Re: What's an Efficient Way to Retrieve a Rank from a MySQL Table?
by Ryszard (Priest) on May 04, 2004 at 08:48 UTC
    If the rank of a student is relative to the population you cant determine the rank on the fly without looking at the population.

    My idea would be to run a job periodically that would do that for you, compute the value and store it statically in a table.

    Alternatively you could write an internal function that did that for you eg: select rank(student) from students.. and the rank function would be something you write yourself. not sure if MySQL supports custom functions in perl, (and i'm too lazy to look it up) but postgres sure does.. (not that i'm suggesting you switch RBDMS's) :-).

      I believe you are right. The rank is highly dependent on the entire population. Since students are taking exams online at indefinite times, their performances vary at a non-predictable manner. To determine a specific rank, I need to take a snapshot from the entire table.

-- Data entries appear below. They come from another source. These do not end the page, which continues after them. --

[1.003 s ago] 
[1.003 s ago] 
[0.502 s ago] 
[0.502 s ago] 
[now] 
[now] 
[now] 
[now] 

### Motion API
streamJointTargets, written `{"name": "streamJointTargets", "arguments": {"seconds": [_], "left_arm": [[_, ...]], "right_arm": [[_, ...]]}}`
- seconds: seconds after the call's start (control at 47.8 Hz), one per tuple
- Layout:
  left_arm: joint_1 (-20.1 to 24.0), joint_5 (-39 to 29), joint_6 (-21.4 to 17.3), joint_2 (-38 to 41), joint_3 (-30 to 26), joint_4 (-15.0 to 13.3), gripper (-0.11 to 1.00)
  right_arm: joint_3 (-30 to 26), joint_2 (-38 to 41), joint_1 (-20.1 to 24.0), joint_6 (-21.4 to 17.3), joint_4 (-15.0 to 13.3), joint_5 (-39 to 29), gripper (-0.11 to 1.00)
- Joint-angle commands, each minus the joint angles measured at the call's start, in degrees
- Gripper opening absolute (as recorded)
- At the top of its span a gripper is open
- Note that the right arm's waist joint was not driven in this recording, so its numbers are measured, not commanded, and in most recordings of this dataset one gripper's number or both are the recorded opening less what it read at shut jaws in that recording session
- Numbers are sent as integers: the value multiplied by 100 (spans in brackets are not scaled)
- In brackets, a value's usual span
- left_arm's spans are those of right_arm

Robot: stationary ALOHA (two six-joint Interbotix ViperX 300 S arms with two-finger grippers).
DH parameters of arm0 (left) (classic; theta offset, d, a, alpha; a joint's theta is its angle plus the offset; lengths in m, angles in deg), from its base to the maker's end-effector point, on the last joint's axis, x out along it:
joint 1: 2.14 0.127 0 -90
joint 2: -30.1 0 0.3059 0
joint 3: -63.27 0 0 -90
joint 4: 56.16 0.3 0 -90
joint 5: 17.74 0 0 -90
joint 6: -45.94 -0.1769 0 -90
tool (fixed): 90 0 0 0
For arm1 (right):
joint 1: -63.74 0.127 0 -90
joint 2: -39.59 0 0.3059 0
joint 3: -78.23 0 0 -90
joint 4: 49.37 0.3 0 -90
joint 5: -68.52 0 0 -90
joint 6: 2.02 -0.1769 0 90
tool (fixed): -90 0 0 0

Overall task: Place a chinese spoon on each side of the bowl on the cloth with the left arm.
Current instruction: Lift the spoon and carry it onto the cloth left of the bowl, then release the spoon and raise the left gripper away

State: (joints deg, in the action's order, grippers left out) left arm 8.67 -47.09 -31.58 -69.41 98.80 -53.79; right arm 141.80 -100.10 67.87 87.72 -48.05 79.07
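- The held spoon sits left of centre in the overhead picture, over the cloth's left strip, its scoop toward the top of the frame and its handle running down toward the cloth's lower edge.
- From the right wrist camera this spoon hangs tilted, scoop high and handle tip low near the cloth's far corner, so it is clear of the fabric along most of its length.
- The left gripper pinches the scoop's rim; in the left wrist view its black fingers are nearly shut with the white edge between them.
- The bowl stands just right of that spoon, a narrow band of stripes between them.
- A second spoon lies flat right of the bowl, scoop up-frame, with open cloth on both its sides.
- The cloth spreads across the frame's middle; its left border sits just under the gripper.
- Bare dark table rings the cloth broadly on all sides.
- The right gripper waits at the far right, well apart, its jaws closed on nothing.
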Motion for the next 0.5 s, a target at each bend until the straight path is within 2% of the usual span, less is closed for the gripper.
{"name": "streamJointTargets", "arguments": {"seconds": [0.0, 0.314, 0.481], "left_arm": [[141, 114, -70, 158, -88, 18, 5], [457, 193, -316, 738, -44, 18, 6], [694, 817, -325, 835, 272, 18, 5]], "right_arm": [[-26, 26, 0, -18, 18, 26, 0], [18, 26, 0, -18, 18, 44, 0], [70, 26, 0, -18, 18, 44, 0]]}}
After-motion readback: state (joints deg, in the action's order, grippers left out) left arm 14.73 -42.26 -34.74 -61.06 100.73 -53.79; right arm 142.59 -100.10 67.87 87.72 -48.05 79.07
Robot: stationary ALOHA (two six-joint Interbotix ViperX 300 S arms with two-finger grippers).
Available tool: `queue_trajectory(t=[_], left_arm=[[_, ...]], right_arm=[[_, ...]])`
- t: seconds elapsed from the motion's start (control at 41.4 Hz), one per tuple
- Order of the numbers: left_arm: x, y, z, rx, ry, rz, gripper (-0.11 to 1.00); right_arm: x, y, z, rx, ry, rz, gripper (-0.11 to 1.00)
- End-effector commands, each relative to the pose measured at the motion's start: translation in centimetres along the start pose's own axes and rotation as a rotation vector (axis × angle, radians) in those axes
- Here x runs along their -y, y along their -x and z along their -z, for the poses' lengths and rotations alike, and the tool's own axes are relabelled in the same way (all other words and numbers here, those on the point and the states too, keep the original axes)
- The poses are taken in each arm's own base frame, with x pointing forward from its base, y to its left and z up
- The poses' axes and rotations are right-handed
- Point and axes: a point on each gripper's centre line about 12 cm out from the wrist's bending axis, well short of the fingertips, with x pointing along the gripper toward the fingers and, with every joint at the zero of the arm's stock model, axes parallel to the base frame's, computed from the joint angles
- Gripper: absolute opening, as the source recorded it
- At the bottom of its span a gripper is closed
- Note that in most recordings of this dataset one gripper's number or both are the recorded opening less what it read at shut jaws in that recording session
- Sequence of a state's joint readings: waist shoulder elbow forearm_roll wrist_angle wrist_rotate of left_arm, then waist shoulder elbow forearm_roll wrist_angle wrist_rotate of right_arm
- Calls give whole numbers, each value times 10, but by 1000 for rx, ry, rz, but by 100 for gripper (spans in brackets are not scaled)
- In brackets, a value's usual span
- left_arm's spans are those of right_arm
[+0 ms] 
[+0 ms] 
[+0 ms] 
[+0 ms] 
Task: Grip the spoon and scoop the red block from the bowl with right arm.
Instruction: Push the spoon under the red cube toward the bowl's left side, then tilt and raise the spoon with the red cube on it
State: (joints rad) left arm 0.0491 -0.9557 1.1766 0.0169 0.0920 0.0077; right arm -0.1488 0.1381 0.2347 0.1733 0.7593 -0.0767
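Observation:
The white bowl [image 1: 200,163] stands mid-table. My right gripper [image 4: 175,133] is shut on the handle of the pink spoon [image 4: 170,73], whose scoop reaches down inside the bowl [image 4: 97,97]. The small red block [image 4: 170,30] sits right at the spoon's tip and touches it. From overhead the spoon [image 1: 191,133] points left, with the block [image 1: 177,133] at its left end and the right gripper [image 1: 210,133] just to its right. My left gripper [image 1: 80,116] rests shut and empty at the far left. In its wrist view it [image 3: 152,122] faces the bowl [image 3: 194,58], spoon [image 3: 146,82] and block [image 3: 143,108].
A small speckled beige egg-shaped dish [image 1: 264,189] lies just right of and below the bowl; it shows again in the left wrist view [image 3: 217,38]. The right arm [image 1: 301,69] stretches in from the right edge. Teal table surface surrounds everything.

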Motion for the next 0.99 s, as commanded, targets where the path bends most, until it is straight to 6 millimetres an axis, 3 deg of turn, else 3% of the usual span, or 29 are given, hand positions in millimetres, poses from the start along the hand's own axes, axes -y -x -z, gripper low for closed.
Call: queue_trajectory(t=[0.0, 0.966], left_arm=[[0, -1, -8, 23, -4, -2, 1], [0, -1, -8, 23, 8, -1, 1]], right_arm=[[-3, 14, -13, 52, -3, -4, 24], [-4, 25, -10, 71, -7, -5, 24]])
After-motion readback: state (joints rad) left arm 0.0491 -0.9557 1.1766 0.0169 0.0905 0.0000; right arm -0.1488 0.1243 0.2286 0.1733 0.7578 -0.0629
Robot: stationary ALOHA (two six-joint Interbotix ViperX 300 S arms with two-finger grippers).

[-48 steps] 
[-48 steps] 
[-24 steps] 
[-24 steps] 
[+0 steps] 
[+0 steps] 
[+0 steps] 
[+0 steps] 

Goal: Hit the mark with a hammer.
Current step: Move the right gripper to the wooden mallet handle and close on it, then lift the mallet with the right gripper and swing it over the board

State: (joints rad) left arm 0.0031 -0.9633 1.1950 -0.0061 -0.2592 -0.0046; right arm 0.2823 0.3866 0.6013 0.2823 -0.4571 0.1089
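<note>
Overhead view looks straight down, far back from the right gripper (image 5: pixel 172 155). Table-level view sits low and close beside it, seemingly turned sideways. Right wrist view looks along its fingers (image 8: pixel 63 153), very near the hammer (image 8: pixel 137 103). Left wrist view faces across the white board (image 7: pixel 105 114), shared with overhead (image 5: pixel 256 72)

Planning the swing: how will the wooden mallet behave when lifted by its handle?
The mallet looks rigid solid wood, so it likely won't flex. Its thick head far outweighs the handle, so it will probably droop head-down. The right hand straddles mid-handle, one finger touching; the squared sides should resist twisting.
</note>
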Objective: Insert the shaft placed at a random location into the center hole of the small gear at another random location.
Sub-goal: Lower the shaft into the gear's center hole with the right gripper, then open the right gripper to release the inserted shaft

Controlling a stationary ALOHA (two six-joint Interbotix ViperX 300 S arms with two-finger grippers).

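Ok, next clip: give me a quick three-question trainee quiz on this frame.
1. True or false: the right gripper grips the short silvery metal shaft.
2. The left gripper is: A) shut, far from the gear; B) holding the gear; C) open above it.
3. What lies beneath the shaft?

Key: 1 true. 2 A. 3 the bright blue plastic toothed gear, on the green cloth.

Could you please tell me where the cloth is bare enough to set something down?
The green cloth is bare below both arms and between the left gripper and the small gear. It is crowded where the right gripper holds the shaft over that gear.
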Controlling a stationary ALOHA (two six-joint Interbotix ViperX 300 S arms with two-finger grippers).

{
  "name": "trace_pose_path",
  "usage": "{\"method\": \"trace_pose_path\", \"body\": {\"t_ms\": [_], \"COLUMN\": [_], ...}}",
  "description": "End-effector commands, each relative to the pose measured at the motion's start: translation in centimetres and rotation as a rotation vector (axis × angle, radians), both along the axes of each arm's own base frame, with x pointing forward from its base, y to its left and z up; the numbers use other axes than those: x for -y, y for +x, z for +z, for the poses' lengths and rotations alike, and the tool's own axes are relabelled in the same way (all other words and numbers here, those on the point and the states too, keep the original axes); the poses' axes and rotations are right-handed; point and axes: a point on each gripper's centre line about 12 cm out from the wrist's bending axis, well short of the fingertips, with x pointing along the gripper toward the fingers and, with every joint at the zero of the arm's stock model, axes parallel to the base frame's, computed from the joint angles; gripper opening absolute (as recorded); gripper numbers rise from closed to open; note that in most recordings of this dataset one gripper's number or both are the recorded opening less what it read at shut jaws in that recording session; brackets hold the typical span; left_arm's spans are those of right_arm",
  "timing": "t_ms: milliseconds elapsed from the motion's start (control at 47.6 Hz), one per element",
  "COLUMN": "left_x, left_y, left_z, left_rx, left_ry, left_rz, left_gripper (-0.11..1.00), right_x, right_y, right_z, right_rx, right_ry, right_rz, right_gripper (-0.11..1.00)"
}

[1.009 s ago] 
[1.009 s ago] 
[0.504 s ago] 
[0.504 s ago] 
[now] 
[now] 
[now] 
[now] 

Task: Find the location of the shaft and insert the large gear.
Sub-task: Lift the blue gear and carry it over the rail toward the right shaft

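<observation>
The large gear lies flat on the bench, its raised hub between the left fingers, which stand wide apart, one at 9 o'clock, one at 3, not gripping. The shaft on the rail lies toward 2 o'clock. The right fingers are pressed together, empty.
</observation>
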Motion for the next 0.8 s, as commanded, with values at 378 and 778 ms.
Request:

      Previously, I thought of having another table that only holds information such as the rank of the student. The problem with this idea is that everytime a student improves in rank (like from 9th place moving up to 5th place), I need to update the ranks of all entries respectively.

      Thanks for the comments
Re: What's an Efficient Way to Retrieve a Rank from a MySQL Table?
by Anonymous Monk on May 04, 2004 at 09:28 UTC

    Well, if you need constant up-to-date ranking, just don't keep the whole database contents in memory at once. At first, loop through the rows only selecting the columns needed for ranking. Then do your ranking, and then loop through the database a second time, pulling out the rows in the correct order determined by the ranking. Something like the following perhaps?

    my $dbh = DBI->connect( ... ); my $sth1 = $dbh->prepare( 'SELECT studentid, ranker1, ranker2 FROM students' ); $sth1->execute(); my %ranked; while ( my $row = $sth1->fetchrow_arrayref() ) { my $calc_rank = $row->{ranker1} + $row->{ranker2}; %ranked{ $row->{studentid} } = $calc_rank; } my @rank_order = sort { $ranked{$a} <=> $ranked{$b} } keys( %ranked ); my $sth2 = $dbh->prepare( 'SELECT * FROM students WHERE studentid=?' ); for my $studentid ( @rank_order ) { $sth2->execute( $studentid ); my $row = $sth2->fetchrow_hashref(); while ( my($k, $v) = each( %$row ) ) { print( "$k: $v\n" ); } print( "\n\n" ); }
      # oops... while ( my $row = $sth1->fetchrow_arrayref() ) { my $calc_rank = $row->{ranker1} + $row->{ranker2}; %ranked{ $row->{studentid} } = $calc_rank; } # should actually read while ( my $row = $sth1->fetchrow_arrayref() ) { my $calc_rank = $row->[1] + $row->[2]; %ranked{ $row->[0] } = $calc_rank; }
      Thanks. I'll give this a try as well as the other suggestions.